Doesn't matter what method of delay I try to use, I use NSLog to print my 'delay' value to the console as a sanity check to ensure it's the correct # of ms, then fire one of the above. ~95% of the time it behaves according to specification. But occasionally randomly, I'll get some whack delay like 10-20 seconds. What gives? Is this some Yosemite kernel issue? Again, I've never experienced this w/ the same code running on 10.7. And I've tested all of the above methods for delaying the execution of code.


UPDATE:

Following comment advice, I went ahead and sudo dtruss -f -e sudo -u USER MyApp 2> ~/myapps.log. As usual, most of the mach_wait's and sleeps behaved the way they were supposed to. So to make things easier to identify, I added in a check where if the actual sleep duration is > 3x what it's supposed to be, it prints out DELAY ISSUE. Ran my program and did a search for delay issue. Listed below are the most frequent system calls (dtruss output) that occur between the log print immediately preceding and succeeding the mach_wait statements:

  • 99613/0xcf33b9: 30250 __semwait_signal(0xD07, 0x0, 0x1) = -1 Err#60
  • 99613/0xcf33b9: 16 workq_kernreturn(0x20, 0x0, 0x1) = 0 0

There are about ~250+ of the above two calls. Probably a few more workq than __semwait's. The semwait's all usually take about 30000 'units' of time to complete, whatever that is. Dunno how dtruss times. These make up the bulk of the calls.

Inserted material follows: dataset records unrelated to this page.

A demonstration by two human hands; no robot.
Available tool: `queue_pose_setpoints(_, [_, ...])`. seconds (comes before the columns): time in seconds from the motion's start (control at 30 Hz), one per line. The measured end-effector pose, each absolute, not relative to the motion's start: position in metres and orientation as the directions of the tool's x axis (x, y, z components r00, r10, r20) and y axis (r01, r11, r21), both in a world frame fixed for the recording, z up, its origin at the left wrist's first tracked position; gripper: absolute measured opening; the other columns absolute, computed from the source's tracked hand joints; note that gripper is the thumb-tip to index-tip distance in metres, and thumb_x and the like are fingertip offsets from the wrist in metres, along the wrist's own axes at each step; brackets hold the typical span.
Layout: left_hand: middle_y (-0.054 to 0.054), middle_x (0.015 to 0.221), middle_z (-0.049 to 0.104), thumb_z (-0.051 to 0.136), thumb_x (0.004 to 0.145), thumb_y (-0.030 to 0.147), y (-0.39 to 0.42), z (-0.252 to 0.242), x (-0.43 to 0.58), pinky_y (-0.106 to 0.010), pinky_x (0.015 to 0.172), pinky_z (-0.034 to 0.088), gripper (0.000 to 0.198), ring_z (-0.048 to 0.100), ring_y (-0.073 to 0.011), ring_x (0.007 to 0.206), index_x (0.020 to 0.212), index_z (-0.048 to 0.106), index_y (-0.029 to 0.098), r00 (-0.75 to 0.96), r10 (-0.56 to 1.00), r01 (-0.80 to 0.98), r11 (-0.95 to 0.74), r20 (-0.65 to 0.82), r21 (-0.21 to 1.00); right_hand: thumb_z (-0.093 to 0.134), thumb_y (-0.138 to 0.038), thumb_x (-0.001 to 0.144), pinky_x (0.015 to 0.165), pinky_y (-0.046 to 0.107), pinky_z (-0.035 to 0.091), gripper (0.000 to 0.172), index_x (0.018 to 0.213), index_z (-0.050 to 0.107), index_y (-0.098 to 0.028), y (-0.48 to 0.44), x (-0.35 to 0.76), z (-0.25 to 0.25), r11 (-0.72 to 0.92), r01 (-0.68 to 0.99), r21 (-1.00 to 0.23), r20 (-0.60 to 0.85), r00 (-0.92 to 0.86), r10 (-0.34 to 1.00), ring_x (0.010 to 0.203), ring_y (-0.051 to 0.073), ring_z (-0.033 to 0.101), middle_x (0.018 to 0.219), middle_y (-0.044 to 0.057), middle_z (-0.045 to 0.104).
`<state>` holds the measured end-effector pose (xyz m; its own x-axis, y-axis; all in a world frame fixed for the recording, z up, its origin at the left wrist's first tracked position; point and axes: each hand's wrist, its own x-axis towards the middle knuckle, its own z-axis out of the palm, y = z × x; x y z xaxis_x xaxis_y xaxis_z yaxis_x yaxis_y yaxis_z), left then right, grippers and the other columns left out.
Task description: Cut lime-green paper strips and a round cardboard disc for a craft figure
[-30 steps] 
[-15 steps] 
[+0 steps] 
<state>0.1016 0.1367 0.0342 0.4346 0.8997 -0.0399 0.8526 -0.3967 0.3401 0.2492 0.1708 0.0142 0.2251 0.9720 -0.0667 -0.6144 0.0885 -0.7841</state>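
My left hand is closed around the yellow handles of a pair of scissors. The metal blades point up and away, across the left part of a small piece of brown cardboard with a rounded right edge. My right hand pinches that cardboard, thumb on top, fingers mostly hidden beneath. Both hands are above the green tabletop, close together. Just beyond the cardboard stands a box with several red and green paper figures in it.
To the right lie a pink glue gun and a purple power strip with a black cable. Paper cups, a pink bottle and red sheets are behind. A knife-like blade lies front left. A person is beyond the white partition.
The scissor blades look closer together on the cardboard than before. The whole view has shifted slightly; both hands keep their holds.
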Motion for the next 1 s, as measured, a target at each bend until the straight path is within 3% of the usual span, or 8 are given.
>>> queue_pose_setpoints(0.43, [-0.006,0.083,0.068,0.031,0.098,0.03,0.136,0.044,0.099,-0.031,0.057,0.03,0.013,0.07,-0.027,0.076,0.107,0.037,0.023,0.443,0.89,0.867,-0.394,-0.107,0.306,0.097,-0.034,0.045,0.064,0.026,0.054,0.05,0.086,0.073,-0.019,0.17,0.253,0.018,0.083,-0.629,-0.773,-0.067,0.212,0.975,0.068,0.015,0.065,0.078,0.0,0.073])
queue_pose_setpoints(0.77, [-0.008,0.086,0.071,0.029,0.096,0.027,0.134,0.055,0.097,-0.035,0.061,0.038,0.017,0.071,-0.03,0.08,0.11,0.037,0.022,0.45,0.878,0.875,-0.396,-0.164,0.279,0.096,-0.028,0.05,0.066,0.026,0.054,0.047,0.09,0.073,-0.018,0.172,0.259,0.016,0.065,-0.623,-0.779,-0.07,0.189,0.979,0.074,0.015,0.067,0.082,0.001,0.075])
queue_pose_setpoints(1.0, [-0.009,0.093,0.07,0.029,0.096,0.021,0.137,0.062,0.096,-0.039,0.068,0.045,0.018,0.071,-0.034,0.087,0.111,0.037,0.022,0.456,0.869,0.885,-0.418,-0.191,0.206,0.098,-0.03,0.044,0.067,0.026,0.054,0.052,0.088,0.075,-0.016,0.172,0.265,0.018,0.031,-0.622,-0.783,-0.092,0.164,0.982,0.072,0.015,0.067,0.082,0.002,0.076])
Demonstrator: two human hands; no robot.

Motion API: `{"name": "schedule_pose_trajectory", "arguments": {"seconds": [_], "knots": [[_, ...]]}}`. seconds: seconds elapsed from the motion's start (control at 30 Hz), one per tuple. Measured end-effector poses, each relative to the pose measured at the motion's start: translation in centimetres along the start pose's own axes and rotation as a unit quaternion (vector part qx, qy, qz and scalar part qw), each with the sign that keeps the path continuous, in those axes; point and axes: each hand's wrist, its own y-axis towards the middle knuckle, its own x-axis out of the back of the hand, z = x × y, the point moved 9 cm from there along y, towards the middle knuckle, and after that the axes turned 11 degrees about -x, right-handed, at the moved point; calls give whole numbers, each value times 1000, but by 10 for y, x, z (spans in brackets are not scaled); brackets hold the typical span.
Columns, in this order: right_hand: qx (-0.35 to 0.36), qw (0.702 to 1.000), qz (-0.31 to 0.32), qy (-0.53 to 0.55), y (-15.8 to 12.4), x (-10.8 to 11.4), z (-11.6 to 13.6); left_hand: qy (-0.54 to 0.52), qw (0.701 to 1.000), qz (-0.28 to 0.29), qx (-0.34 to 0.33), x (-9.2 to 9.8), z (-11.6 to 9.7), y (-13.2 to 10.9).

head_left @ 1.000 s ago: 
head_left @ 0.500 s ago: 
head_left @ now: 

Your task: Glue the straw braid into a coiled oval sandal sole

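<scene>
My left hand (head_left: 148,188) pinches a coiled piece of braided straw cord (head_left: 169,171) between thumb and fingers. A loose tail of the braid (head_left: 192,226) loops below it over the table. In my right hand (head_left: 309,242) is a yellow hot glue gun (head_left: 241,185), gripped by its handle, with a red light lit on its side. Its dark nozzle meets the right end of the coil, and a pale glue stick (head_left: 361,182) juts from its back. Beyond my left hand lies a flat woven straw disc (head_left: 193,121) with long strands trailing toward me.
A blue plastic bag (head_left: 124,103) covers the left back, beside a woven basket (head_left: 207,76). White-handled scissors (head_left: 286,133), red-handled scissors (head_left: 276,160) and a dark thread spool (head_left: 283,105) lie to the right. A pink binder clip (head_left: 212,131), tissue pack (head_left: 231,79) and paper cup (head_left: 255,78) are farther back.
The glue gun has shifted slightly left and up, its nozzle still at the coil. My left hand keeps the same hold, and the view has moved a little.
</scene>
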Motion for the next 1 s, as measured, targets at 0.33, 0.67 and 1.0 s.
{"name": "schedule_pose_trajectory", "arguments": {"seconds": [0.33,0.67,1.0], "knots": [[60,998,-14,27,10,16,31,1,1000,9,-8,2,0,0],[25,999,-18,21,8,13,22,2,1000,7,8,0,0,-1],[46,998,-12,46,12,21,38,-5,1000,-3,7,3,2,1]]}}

  • 752/0xcf3320: 2787191 kevent64(0x3, 0x0, 0x0) = 1 0
  • 752/0xcf335d: 189948 select(0x40, 0x7FC080E18220, 0x7FC080E13B40, 0x0, 0x0) = 1 0
  • 752/0xcf335d: 1648403 select(0x40, 0x7FC080E18220, 0x7FC080E13B40, 0x0, 0x0) = 1 0

These three system calls took the longest # of units of time. And they were each appeared once in the output during our ~20sec wait gap.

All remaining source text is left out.